Note: Using Defender for Cloud Apps requires a Microsoft 365 E5 license or the EM+S E5 license. If you don't have an EMS E5 of Microsoft 365 E5 license, you can always use KQL queries in combination with log analytics workspace and alerts to send out an alert. This costs $1.50 per month.
Locating the Activity object
Since we don’t have Conditional Access as an App in Defender for Cloud Apps, we need to find out which Activity ID is related to our CA policy. You must create a new alert for every CA policy you want to monitor. I didn’t find any other way to monitor all policies simultaneously with Defender for Cloud Apps.
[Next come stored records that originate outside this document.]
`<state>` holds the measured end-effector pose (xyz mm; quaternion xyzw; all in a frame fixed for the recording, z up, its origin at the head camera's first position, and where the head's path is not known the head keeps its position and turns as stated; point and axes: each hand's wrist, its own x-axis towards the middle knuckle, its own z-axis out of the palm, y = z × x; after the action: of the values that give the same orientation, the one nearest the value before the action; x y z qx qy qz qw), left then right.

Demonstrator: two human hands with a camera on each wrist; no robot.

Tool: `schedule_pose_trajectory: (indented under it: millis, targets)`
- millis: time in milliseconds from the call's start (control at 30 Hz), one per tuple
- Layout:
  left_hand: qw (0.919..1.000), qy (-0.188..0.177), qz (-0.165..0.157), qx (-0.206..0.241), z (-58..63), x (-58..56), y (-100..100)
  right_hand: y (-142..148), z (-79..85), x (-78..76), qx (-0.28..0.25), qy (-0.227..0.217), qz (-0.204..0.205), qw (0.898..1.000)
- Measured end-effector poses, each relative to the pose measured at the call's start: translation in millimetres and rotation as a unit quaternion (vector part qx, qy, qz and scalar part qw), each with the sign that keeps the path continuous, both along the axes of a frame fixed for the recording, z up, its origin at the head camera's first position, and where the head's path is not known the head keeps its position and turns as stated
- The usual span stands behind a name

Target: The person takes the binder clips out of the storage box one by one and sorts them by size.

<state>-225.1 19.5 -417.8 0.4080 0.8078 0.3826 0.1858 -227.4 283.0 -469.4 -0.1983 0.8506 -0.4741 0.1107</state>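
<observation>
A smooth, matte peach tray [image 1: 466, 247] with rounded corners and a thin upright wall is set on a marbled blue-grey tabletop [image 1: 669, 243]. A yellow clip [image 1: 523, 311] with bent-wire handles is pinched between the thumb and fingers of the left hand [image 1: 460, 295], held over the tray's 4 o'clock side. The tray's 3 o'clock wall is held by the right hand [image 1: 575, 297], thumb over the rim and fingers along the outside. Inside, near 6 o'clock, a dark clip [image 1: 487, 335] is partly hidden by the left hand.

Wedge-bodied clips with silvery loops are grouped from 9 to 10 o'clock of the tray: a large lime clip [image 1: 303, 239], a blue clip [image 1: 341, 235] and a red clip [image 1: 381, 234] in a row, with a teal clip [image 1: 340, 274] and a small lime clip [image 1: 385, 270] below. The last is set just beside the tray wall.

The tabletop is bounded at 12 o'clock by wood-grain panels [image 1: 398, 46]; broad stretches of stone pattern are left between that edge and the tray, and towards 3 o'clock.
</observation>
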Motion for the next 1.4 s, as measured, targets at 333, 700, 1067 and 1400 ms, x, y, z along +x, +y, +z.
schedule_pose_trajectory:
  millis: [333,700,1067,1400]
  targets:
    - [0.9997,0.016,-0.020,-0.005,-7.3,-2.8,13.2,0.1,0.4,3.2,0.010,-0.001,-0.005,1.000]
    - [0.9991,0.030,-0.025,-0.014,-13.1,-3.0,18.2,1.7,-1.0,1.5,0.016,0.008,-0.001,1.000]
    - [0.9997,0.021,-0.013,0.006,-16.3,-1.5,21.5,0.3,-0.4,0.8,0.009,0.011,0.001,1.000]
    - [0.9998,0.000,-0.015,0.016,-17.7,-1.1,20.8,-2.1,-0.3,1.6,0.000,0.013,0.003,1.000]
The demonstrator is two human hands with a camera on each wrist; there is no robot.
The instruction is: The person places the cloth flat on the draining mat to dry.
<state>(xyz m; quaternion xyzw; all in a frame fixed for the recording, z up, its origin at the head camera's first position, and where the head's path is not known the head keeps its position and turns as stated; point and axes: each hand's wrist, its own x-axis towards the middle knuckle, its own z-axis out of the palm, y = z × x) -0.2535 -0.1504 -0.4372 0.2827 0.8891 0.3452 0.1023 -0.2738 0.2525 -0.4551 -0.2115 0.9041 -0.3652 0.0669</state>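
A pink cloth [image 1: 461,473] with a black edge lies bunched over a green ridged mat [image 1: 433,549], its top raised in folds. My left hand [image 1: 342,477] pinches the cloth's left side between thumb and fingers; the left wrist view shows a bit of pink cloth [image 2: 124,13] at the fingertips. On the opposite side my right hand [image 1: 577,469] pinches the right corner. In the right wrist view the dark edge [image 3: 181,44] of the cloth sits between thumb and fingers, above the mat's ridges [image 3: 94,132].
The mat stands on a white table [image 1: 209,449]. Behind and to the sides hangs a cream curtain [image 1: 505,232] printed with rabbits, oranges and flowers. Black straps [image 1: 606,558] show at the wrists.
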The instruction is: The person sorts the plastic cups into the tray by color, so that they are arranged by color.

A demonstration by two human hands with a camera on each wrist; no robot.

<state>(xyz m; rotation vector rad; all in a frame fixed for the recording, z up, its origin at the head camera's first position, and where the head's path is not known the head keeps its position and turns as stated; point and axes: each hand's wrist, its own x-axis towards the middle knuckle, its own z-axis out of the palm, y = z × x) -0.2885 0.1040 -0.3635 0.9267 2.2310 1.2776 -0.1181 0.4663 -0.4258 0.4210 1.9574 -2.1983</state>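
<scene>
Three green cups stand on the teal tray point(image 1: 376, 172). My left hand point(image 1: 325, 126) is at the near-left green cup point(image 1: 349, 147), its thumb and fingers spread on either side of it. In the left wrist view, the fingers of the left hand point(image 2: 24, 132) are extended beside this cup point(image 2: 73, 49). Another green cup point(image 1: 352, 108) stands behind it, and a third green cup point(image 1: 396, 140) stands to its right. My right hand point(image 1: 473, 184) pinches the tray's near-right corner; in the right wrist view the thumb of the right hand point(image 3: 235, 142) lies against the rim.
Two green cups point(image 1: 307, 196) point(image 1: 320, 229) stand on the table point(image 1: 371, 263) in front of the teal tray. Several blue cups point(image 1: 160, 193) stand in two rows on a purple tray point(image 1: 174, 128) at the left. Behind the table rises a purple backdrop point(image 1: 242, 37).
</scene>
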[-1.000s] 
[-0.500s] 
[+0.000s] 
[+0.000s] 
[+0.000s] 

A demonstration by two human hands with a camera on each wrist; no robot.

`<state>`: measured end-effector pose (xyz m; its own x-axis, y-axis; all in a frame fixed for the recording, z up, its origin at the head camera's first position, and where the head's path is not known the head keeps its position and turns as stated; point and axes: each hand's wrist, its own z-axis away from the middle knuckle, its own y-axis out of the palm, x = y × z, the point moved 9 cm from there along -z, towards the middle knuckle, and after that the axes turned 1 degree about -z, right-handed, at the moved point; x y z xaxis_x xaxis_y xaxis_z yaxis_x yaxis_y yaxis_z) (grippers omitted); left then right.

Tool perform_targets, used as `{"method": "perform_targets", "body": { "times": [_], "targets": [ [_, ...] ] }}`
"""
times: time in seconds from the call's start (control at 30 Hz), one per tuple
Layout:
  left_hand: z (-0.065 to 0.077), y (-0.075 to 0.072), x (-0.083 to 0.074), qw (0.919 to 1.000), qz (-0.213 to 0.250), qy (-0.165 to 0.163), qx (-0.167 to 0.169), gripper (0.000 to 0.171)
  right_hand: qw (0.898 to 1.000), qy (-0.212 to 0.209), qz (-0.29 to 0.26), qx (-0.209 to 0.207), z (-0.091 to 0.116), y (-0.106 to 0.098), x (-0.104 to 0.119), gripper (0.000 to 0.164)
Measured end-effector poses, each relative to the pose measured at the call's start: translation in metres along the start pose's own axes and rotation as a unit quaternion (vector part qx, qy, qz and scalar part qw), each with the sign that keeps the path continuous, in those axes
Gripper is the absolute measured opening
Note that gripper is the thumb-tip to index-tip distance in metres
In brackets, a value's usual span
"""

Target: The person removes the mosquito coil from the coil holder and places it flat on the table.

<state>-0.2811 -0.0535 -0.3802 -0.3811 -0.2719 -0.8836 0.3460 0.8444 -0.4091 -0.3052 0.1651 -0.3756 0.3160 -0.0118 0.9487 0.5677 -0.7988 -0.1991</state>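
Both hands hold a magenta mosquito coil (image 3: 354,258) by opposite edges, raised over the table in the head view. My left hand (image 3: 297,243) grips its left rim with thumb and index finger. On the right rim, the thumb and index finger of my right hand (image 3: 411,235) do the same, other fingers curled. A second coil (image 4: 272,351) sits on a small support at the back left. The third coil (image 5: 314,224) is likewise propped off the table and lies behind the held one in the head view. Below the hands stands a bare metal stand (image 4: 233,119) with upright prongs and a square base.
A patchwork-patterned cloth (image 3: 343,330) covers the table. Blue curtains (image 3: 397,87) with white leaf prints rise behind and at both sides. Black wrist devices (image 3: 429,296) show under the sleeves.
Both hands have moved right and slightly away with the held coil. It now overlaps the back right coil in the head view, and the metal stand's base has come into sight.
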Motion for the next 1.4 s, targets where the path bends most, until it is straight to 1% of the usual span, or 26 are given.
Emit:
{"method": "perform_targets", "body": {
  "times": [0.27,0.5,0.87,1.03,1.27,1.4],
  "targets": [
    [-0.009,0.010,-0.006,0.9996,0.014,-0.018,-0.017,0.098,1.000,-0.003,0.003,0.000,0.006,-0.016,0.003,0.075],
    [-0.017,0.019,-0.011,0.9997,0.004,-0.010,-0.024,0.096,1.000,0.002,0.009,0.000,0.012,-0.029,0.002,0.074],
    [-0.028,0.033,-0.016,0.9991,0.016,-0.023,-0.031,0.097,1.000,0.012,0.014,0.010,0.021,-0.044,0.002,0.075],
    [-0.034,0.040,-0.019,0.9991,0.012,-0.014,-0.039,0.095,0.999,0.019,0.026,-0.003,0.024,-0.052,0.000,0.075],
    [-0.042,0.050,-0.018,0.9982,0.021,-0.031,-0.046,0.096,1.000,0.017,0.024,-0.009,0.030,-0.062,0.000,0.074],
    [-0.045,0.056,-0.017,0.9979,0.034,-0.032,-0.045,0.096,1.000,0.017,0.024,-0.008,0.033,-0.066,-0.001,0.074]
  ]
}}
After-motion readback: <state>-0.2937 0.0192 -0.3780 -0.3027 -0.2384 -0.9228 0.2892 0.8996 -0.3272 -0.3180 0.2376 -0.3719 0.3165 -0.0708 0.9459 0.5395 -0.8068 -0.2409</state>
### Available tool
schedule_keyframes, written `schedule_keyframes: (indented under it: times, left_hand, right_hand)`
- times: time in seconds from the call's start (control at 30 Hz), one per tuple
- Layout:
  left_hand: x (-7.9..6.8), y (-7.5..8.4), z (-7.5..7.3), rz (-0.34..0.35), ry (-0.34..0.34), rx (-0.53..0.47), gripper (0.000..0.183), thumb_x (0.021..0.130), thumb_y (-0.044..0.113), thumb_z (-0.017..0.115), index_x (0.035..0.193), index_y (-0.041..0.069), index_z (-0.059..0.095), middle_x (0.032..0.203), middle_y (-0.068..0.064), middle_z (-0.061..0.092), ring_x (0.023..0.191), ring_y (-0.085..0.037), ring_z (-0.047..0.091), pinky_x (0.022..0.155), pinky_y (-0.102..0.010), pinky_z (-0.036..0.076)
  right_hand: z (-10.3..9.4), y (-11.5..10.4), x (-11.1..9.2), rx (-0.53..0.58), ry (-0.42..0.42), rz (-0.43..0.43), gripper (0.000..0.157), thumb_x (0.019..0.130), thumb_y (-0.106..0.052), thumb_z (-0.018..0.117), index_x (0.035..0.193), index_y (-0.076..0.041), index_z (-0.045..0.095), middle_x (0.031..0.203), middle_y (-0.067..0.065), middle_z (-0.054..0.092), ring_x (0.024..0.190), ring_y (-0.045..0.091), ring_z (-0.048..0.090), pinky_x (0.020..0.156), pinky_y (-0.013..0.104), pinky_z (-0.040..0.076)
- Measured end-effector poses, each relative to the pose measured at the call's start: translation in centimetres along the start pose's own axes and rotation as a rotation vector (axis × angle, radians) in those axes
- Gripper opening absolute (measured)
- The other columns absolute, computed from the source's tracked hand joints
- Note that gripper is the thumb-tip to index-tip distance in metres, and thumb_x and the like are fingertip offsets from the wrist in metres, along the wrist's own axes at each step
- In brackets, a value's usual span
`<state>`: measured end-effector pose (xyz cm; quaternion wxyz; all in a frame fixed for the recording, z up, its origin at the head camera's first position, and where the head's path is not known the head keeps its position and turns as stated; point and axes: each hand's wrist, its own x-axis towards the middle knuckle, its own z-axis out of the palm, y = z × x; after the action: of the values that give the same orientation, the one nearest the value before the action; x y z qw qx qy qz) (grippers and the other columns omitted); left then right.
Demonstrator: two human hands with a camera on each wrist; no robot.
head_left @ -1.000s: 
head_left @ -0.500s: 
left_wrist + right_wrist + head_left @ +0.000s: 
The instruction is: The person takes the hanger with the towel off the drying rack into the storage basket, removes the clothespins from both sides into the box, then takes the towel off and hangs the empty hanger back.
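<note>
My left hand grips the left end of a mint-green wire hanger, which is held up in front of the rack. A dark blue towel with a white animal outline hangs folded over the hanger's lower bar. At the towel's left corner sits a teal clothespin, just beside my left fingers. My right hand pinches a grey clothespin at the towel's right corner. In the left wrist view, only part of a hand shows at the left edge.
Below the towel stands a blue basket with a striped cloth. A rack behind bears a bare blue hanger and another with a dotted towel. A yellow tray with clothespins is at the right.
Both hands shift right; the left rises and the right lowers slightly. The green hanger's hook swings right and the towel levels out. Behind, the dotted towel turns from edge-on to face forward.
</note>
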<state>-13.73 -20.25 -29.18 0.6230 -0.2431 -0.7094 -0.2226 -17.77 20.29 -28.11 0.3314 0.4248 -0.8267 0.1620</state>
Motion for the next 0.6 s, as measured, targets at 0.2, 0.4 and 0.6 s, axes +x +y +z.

Before creating an alert for the Conditional Access policy that we want to monitor, we need to determine which Activity object ID belongs to the policy. Therefore I recommend you change the CA policy you wish to use in this example to gather the ID. This can be found under the Defender for Cloud Apps Portal > Investigate and click on the Activity log. Now find the log item showing the Conditional Access policy name you changed. In my case, it’s MFA-Trusted-Location. Copy the ID so we can use this one to create an alert.
Creating the e-mail/text message alert
Now that we have the Activity Object ID, we need to create a new policy. Within the Defender for Cloud Apps portal, navigate to Control > Policies. Now click on Create policy and choose Activity policy.
Now that we have the window to create a new activity policy fill in all the required fields as shown below. For the policy match/trigger, you must paste the Activity object ID you copied in the previous steps. Click on Create when you have filled in all the fields.
Testing the alert
When an admin changes the Conditional Access policy MFA-Trusted-Location, we will receive an e-mail within 5 minutes with some information. The e-mail includes the Activity name consists of the CA policy name, the User that changed the CA policy, and the activity time. There are also additional links to open the Defender for Cloud Apps portal.
I hope this allows you to control your organizational CA policies. Please don’t hesitate to share your experience and if you have found a way to create one policy to monitor all CA policy changes. Tip, don’t forget to turn on Continous Access Evaluation if you use Conditional Access in your organization.